Dielectric mirrors or distributed Bragg reflectors are high-quality mirrors with superior reflectivities up to 99.9%. They are ideal to combine with strongly emitting or absorbing organic materials to create microcavities. These allow for fundamental research on strong light-matter coupling, Bose-Einstein condensation and other quantum effects. Beyond that, applications of dielectric mirrors range from hot mirrors, to narrowband sensors and lasers. We fabricate the mirrors via e-beam deposition which is highly compatible with the deposition of organic semiconductors.

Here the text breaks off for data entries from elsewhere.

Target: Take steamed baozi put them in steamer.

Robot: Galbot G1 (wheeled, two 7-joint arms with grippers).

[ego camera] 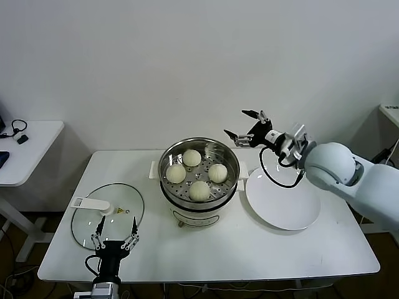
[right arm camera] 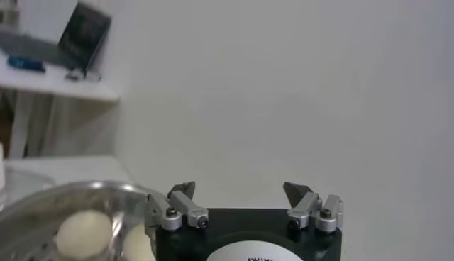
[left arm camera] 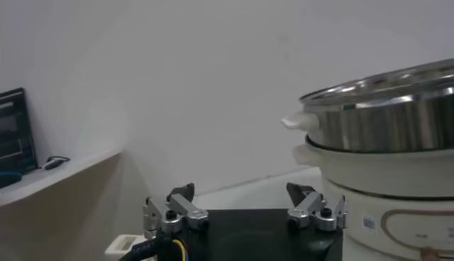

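Note:
Several cream-white steamed baozi (ego camera: 199,190) lie on the perforated tray inside the shiny round steamer (ego camera: 232,163) at the table's middle. My right gripper (ego camera: 244,124) hangs open and empty in the air just past the steamer's far right rim, above table height. In the right wrist view its fingers (right arm camera: 181,192) stand wide apart, with one baozi (right arm camera: 84,232) and the steamer's rim (right arm camera: 85,189) below. My left gripper (ego camera: 115,230) rests open near the table's front edge, left of the steamer (left arm camera: 397,120), and holds nothing.
A bare round white plate (ego camera: 283,198) lies right of the steamer, under my right forearm. A flat glass lid (ego camera: 106,215) with a white handle lies at the front left, just behind my left gripper. A small side table (ego camera: 25,146) stands further left.

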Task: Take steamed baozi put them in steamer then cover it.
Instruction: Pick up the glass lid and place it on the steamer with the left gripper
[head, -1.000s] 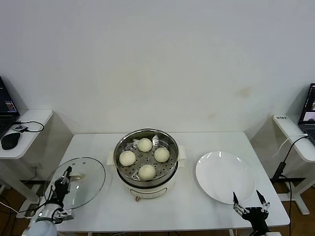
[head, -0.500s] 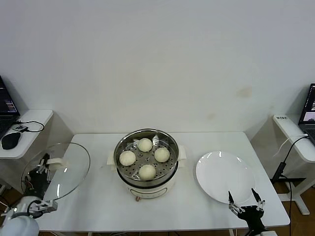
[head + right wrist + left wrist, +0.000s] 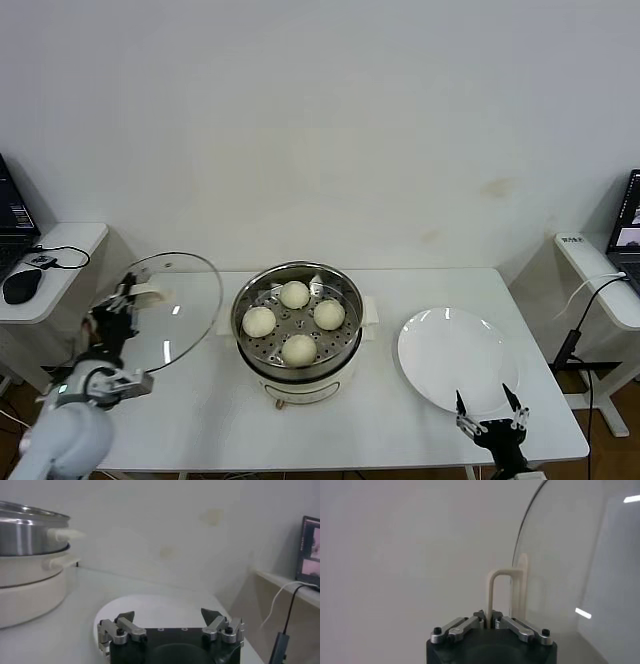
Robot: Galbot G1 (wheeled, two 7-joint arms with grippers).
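Right gripper (image 3: 489, 412) waits spread wide by the plate (image 3: 455, 358); left gripper (image 3: 122, 305) clamps the glass lid (image 3: 165, 310) by its handle, lifted beside the steamer (image 3: 298, 330) holding four baozi (image 3: 298, 349) — level it, centre it over the rim, lower gently

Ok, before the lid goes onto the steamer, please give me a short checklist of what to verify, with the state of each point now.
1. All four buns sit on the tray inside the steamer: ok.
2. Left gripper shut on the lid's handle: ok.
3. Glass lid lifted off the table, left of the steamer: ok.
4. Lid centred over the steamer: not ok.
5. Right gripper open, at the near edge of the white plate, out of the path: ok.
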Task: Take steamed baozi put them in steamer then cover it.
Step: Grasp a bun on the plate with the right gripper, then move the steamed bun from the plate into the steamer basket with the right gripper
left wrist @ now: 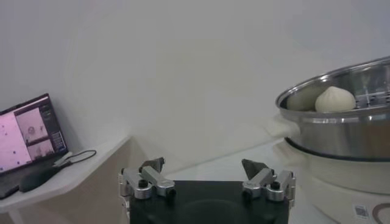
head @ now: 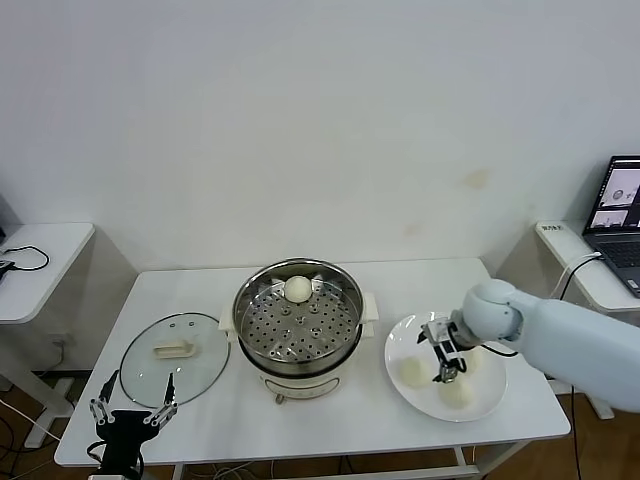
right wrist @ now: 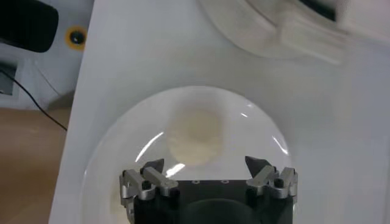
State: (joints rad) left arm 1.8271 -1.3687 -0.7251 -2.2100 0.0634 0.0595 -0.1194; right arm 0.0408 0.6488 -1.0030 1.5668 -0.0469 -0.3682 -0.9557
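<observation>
The steamer (head: pixel 298 325) stands at the table's middle with one baozi (head: pixel 297 289) on its perforated tray at the far side. Two more baozi (head: pixel 411 372) (head: pixel 456 393) lie on the white plate (head: pixel 492 395) at the right. My right gripper (head: pixel 447 370) is open and empty just above the plate, between them. In the right wrist view one baozi (right wrist: pixel 195 135) lies just ahead of the open right gripper (right wrist: pixel 205 164). The glass cover (head: pixel 175 358) lies flat on the table left of the steamer. My left gripper (head: pixel 133 405) is open and parked at the table's front left edge.
In the left wrist view the steamer (left wrist: pixel 341 115) with its baozi (left wrist: pixel 334 99) stands ahead of the open left gripper (left wrist: pixel 204 165). A side table (head: pixel 40 260) stands at the left. A laptop (head: pixel 622 205) sits on another at the right.
</observation>
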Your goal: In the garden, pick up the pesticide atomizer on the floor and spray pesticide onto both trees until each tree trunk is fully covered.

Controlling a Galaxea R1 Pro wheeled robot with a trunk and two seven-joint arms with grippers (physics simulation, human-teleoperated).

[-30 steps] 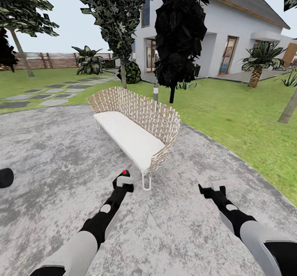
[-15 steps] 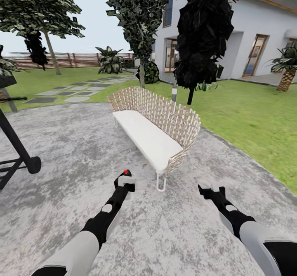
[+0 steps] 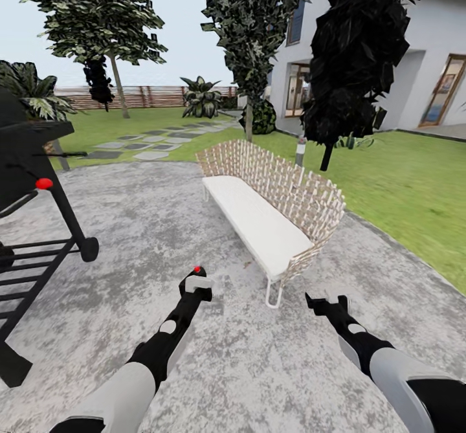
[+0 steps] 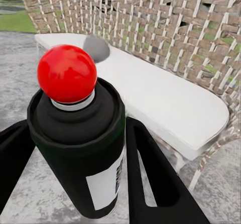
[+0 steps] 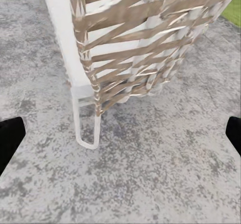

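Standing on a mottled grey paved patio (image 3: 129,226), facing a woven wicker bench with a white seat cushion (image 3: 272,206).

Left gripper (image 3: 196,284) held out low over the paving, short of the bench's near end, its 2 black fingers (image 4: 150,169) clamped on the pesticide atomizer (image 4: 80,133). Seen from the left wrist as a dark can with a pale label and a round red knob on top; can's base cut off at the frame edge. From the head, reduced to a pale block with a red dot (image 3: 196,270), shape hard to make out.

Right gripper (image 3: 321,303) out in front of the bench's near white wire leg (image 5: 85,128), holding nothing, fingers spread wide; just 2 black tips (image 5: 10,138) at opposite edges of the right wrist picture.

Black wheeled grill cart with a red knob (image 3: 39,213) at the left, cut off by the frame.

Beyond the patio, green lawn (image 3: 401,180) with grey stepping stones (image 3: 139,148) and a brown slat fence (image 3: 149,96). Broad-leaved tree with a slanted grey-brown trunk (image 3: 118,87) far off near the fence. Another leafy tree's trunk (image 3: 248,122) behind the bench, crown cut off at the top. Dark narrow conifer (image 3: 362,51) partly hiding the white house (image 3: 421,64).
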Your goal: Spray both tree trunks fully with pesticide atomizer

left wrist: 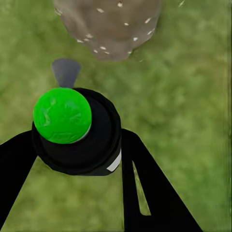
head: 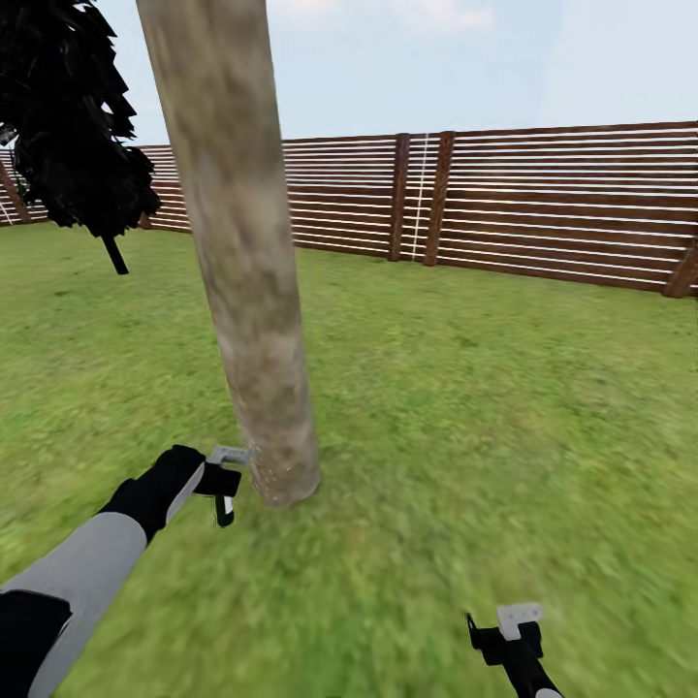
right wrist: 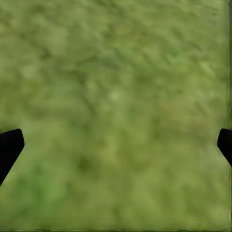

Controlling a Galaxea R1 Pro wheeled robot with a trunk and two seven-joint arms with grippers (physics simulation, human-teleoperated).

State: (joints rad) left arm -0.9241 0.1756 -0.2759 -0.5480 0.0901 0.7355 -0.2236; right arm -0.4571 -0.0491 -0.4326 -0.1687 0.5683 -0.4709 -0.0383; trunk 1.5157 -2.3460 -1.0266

Complementary to our experimental work, we apply computational techniques to model processes on the molecular scale, such as the absorption and luminescence of molecules, aggregates and blends. This is combined with optical simulations and electrical drift-diffusion simulations on the device scale to understand and optimize charge injection/extraction, transport and recombination processes in organic opto-electronic devices consisting of multiple functional layers with a typical total thickness of about 100 nm. The simulation shown above represents the optical field distribution in an organic solar cell being optimized to trap a maximum of light in the active layer. The subsequent carrier distribution, given by the balance between dynamic processes of generated carriers is critical to determine the device performance. Similar types of simulations are also used to design and optimize organic light emitting diodes for which the spectrum and outcoupling efficiency of the emitted light is affected by thin film interference effects and the position of the recombination zone.